Output only the lines from the start of the entries through the line holding "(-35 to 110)". Each line must match the original exactly.
== Segment start ==
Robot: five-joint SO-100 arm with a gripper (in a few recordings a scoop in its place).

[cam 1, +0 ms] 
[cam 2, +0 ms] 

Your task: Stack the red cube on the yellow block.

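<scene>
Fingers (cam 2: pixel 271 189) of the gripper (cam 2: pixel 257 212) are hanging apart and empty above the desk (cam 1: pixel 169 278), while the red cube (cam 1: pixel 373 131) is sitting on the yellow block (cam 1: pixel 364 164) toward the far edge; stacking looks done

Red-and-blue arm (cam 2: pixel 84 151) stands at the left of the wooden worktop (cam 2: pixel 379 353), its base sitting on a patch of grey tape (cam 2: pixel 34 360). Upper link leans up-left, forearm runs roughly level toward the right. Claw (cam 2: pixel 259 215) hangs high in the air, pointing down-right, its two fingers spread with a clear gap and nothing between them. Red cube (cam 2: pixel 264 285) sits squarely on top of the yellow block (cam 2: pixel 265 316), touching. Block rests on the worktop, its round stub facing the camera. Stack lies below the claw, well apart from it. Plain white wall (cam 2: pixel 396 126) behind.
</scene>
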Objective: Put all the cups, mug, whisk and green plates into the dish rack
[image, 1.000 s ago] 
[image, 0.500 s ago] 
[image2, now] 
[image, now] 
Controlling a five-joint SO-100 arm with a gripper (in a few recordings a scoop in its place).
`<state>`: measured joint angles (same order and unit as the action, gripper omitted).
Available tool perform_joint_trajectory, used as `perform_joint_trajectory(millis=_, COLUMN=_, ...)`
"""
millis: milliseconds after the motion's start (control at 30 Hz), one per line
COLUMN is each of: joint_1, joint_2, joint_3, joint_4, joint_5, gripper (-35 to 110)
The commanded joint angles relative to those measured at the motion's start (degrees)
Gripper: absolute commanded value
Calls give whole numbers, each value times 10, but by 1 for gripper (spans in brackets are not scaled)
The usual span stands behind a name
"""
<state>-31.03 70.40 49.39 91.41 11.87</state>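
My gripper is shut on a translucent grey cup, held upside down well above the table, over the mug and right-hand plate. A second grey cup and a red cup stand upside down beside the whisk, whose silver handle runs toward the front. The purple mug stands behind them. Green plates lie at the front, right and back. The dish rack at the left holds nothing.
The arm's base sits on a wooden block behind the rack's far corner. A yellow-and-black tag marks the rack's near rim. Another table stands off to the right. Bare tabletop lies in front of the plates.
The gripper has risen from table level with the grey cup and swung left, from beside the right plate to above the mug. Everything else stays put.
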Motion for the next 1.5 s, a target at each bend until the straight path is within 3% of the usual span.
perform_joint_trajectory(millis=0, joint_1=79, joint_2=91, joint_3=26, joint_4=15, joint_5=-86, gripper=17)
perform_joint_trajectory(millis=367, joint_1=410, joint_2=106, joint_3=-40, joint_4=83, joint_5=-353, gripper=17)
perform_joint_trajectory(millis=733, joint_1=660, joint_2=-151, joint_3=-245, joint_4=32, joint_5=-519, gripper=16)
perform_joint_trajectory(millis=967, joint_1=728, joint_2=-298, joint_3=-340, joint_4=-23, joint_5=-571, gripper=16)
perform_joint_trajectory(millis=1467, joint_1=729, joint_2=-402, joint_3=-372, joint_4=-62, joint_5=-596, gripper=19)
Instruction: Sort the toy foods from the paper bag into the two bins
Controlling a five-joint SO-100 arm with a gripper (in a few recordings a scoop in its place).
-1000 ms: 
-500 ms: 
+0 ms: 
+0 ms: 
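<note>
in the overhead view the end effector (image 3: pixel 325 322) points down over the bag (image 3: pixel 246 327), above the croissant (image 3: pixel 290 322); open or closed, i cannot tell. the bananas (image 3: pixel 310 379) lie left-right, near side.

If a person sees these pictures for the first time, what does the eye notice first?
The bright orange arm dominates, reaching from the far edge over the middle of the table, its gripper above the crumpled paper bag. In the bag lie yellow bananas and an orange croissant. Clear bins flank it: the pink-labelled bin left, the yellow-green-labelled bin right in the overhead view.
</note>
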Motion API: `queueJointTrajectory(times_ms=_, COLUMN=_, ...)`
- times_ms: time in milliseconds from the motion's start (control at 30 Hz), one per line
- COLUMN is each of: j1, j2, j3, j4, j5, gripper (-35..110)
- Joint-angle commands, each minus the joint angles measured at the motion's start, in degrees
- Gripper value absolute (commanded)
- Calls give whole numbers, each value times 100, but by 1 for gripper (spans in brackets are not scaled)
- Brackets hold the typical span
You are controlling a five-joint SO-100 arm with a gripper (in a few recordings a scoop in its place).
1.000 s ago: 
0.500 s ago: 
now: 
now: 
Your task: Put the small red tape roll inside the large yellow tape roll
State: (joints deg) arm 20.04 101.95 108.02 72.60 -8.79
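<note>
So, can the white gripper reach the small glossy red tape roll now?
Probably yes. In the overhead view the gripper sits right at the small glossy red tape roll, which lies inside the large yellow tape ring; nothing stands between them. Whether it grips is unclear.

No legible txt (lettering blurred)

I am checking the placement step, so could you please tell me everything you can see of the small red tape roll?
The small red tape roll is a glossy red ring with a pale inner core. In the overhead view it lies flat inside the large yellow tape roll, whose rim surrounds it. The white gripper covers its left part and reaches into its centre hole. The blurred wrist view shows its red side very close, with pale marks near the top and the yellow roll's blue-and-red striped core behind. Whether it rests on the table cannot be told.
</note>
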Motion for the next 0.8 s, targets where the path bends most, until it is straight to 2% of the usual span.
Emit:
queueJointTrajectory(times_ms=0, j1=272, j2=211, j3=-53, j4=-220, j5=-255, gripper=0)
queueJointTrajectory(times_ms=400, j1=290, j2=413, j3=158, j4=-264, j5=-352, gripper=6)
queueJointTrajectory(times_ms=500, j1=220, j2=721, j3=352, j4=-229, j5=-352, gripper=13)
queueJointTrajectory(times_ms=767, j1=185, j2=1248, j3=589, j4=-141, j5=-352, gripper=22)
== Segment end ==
- The completed task
Robot: five-joint SO-100 arm with a gripper (in a few recordings a scoop in its place).

[cam 1, +0 ms] 
[cam 2, +0 ms] 

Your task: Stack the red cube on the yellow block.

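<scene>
Fingers (cam 2: pixel 271 189) of the gripper (cam 2: pixel 257 212) are hanging apart and empty above the desk (cam 1: pixel 169 278), while the red cube (cam 1: pixel 373 131) is sitting on the yellow block (cam 1: pixel 364 164) toward the far edge; stacking looks done

Red-and-blue arm (cam 2: pixel 84 151) stands at the left of the wooden worktop (cam 2: pixel 379 353), its base sitting on a patch of grey tape (cam 2: pixel 34 360). Upper link leans up-left, forearm runs roughly level toward the right. Claw (cam 2: pixel 259 215) hangs high in the air, pointing down-right, its two fingers spread with a clear gap and nothing between them. Red cube (cam 2: pixel 264 285) sits squarely on top of the yellow block (cam 2: pixel 265 316), touching. Block rests on the worktop, its round stub facing the camera. Stack lies below the claw, well apart from it. Plain white wall (cam 2: pixel 396 126) behind.
</scene>
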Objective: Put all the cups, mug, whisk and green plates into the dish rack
[image, 1.000 s ago] 
[image, 0.500 s ago] 
[image2, now] 
[image, now] 
Controlling a five-joint SO-100 arm with a gripper (in a few recordings a scoop in its place).
`<state>`: measured joint angles (same order and unit as the action, gripper omitted).
Available tool perform_joint_trajectory, used as `perform_joint_trajectory(millis=_, COLUMN=_, ...)`
"""
millis: milliseconds after the motion's start (control at 30 Hz), one per line
COLUMN is each of: joint_1, joint_2, joint_3, joint_4, joint_5, gripper (-35 to 110)

The exercise asks for nothing further.